解説

司法書士は、司法書士法に基づく国家資格を持つ専門職で、登記関連の業務を中心に、供託、成年後見、簡裁訴訟代理(認定司法書士)など幅広い法律事務を取り扱います。不動産取引においては、決済の場で本人確認・意思確認を行い、所有権移転登記抵当権設定登記の申請を担います。決済当日は登記関係書類を確認し、代金の支払いが確実に行われたことを見届けたうえで法務局へ登記申請を行います。報酬は登記の種類・物件の評価額・抵当権抹消の有無などによって異なり、相続登記や売買登記など複数の手続きをまとめて依頼することも可能です。

関連法令・制度

司法書士法および不動産登記法に基づいて業務を行います。2024年4月から相続登記が義務化され、相続発生から3年以内に相続登記を申請する必要があり、司法書士の役割がますます重要になっています。

空き家所有者にとっての意味

空き家を売却する際は、相続登記が未了であれば事前に司法書士に依頼して名義を整えておく必要があります。
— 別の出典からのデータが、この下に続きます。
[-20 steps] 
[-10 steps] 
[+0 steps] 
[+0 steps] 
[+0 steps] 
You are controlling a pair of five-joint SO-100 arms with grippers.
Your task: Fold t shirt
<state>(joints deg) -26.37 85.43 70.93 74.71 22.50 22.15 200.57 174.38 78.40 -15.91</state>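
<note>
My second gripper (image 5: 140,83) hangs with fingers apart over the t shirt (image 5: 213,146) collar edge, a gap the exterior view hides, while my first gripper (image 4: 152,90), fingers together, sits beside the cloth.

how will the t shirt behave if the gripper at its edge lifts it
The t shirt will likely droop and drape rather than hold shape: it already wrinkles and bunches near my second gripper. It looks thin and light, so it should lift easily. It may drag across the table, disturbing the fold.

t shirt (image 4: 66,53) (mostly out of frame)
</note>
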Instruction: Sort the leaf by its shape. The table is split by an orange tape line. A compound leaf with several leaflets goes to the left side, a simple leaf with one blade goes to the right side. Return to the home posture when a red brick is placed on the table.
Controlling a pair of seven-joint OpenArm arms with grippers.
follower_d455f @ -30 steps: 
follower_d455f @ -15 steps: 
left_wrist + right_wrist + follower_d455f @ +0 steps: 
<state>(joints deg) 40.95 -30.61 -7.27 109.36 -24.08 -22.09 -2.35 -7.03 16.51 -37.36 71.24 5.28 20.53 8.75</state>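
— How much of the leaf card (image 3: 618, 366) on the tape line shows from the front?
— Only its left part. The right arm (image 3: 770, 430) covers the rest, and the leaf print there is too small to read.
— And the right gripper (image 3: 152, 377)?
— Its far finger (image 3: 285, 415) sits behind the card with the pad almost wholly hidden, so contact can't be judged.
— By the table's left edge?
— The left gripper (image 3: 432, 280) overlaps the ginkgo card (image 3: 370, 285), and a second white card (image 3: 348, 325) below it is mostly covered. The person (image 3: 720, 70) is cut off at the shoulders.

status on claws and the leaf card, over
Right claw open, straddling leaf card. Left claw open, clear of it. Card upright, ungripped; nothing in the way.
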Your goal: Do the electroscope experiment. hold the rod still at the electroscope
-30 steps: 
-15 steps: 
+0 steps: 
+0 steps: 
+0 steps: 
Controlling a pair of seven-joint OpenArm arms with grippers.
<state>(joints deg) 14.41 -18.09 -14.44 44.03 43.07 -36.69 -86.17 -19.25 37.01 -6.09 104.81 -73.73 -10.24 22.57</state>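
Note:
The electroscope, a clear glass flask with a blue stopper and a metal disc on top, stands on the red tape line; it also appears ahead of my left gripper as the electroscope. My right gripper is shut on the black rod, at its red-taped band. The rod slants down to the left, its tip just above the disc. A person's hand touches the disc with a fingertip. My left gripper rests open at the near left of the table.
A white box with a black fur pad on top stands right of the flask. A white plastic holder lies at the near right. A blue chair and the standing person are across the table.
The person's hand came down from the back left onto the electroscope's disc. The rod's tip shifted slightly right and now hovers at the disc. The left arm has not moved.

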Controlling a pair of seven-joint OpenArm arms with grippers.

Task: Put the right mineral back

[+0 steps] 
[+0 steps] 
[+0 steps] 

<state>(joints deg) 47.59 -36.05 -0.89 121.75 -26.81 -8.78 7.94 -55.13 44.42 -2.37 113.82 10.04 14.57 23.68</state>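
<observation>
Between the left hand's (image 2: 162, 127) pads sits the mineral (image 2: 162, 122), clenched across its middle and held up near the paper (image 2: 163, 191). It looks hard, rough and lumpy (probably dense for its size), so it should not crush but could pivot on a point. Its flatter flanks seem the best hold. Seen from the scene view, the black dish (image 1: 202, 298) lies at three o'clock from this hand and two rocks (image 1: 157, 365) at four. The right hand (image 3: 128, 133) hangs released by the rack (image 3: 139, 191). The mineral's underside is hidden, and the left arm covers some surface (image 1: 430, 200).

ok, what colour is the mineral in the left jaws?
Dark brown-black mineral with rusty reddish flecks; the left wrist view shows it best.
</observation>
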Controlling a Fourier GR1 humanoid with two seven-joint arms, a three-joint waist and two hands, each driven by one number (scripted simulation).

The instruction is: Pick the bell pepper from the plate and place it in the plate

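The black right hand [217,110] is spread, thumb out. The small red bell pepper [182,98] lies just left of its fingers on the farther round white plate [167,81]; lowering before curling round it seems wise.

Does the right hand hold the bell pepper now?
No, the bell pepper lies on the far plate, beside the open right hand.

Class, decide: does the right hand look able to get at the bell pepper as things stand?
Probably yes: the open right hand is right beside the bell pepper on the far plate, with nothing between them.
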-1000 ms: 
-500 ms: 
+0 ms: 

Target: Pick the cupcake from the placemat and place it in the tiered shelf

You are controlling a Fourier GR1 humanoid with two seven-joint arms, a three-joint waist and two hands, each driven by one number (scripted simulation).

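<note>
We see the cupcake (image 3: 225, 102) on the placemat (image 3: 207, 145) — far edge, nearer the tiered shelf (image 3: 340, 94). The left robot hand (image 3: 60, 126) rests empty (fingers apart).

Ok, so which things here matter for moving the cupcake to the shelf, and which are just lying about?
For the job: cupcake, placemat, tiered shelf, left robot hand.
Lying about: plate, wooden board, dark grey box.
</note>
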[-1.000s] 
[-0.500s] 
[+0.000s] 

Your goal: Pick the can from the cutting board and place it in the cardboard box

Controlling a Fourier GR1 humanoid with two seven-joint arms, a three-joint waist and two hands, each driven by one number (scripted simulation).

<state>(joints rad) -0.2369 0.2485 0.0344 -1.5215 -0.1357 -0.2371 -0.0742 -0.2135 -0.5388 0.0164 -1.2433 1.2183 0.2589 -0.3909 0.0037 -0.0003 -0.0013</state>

古い空き家では祖父母名義のまま放置されているケースもあり、相続関係が複雑だと数次相続の整理に時間がかかります。売買決済時には買主側が依頼する司法書士が登記を担当するのが一般的ですが、抵当権抹消や住所変更登記などは売主側で別途依頼する必要があり、信頼できる司法書士に早めに相談しておくことが円滑な売却につながります。

よくある誤解・注意点

司法書士と行政書士は別の資格です。不動産登記は司法書士の独占業務で、行政書士は登記申請の代理を行えません。役割の違いを理解し、必要な専門家を選びましょう。